Article series: Study designs

Harnessing the power of RADseq for ecological and evolutionary genomics

Journal name:
Nature Reviews Genetics
Volume:
17,
Pages:
81–92
Year published:
DOI:
doi:10.1038/nrg.2015.28
Published online

Abstract

High-throughput techniques based on restriction site-associated DNA sequencing (RADseq) are enabling the low-cost discovery and genotyping of thousands of genetic markers for any species, including non-model organisms, which is revolutionizing ecological, evolutionary and conservation genetics. Technical differences among these methods lead to important considerations for all steps of genomics studies, from the specific scientific questions that can be addressed, and the costs of library preparation and sequencing, to the types of bias and error inherent in the resulting data. In this Review, we provide a comprehensive discussion of RADseq methods to aid researchers in choosing among the many different approaches and avoiding erroneous scientific conclusions from RADseq data, a problem that has plagued other genetic marker types in the past.

At a glance

Figures

  1. Step-by-step illustration of five RADseq library preparation protocols.
    Figure 1: Step-by-step illustration of five RADseq library preparation protocols.

    All protocols begin by digesting high-molecular-weight genomic DNA with one or more restriction enzymes. For most protocols, the sequencing adaptors (oligonucleotides) are added in two stages, with one set of oligonucleotides added during a ligation step early in the protocol, and a second set of oligonucleotides incorporated during a final PCR step. The second set of oligonucleotides extends the length of the total fragment to produce the entire Illumina adaptor sequences. By contrast, the original RADseq adds adaptors in three stages. For Illumina sequencing, the adaptors on either end of each DNA fragment must differ, and therefore some protocols (for example, original RADseq, double digest RAD (ddRAD) and ezRAD) use Y-adaptors that are structured to ensure that only fragments with different adaptors at either end are PCR-amplified (illustrated here as Y-shaped adaptors).

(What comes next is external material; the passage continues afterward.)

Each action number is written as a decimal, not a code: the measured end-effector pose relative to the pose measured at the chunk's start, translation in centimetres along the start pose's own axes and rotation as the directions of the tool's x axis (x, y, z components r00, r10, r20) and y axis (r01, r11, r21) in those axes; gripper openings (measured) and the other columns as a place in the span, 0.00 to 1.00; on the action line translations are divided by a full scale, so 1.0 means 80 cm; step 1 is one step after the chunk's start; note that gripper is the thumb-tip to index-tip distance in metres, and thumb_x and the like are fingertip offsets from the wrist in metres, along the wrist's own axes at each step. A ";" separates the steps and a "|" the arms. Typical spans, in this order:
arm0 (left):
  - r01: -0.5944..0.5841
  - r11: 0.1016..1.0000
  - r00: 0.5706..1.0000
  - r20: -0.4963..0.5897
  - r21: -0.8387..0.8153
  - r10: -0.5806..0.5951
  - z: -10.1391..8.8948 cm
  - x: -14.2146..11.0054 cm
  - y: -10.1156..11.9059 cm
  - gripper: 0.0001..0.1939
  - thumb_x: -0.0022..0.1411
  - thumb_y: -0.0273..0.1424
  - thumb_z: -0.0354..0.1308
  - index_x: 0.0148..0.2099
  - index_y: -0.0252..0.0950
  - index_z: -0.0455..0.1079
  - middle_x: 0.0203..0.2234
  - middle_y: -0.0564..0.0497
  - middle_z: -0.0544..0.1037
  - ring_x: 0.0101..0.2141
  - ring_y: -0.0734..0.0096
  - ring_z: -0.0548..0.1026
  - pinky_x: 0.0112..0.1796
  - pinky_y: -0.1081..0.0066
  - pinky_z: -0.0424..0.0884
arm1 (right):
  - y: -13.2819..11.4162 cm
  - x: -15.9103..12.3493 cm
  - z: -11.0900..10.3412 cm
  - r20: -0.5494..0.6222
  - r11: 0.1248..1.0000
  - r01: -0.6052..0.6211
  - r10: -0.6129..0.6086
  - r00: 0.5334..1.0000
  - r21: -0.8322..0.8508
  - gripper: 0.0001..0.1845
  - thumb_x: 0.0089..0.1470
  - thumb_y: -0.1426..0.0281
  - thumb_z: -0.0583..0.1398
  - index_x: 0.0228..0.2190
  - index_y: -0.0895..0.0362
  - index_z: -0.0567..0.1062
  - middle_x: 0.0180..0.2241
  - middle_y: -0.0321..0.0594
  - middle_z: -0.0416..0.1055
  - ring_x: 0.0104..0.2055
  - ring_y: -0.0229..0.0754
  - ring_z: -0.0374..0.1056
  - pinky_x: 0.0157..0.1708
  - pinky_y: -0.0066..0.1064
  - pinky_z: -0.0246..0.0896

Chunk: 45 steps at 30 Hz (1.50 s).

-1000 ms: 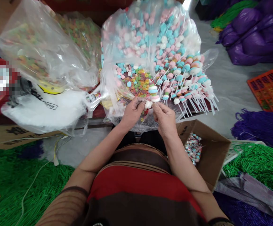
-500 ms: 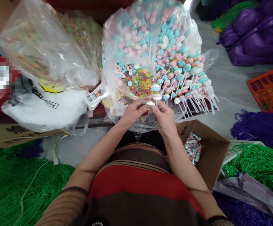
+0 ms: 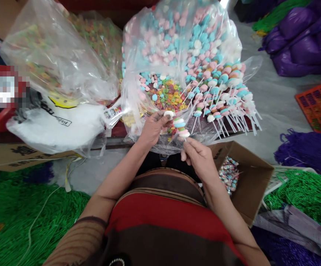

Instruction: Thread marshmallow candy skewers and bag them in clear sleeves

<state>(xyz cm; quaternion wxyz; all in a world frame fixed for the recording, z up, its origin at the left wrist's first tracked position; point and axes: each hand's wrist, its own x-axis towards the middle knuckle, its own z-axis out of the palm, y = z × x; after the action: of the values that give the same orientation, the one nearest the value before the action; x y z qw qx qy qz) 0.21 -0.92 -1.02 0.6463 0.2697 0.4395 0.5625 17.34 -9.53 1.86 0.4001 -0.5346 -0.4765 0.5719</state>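
Note:
My left hand (image 3: 152,127) pinches a white marshmallow (image 3: 168,114) between thumb and fingers. The fingers of my right hand (image 3: 197,152) are closed round the stick of a candy skewer (image 3: 181,128), threaded with white, blue, green and pink pieces. The skewer leans slightly, its top near the white marshmallow but apart from it. Just beyond my hands lie loose gummy rings (image 3: 171,95) and marshmallows on plastic. To the right, many candy skewers (image 3: 221,96) are piled with their white sticks pointing toward me.
A big clear bag of marshmallows (image 3: 160,40) stands behind, with a bag of gummy rings (image 3: 52,55) at left. A white plastic bag (image 3: 55,133) lies in front of that one. Below my right arm is a cardboard box (image 3: 251,188) holding wrapped sweets. An orange crate (image 3: 319,105) stands at right.
My hands have come apart. The right one has moved down and slightly right with the skewer, tilting it, while the left has lifted the white marshmallow up and to the left.

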 end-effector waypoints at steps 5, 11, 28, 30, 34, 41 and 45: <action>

Other protocols (for example, genotyping by sequencing (GBS)) simply rely on the fact that fragments without the correct adaptors will not be sequenced. To generate fragments of an ideal length for sequencing, most methods use common-cutter enzymes (for example, 4–6 bp cutters) to generate a wide range of fragment sizes, followed by a direct size selection (gel-cutting or magnetic beads, for example, ezRAD and ddRAD) or an indirect size selection (as a consequence of PCR amplification or sequencing efficiency, for example, GBS).

  2. Sources of error and bias in RADseq data.
    Figure 2: Sources of error and bias in RADseq data.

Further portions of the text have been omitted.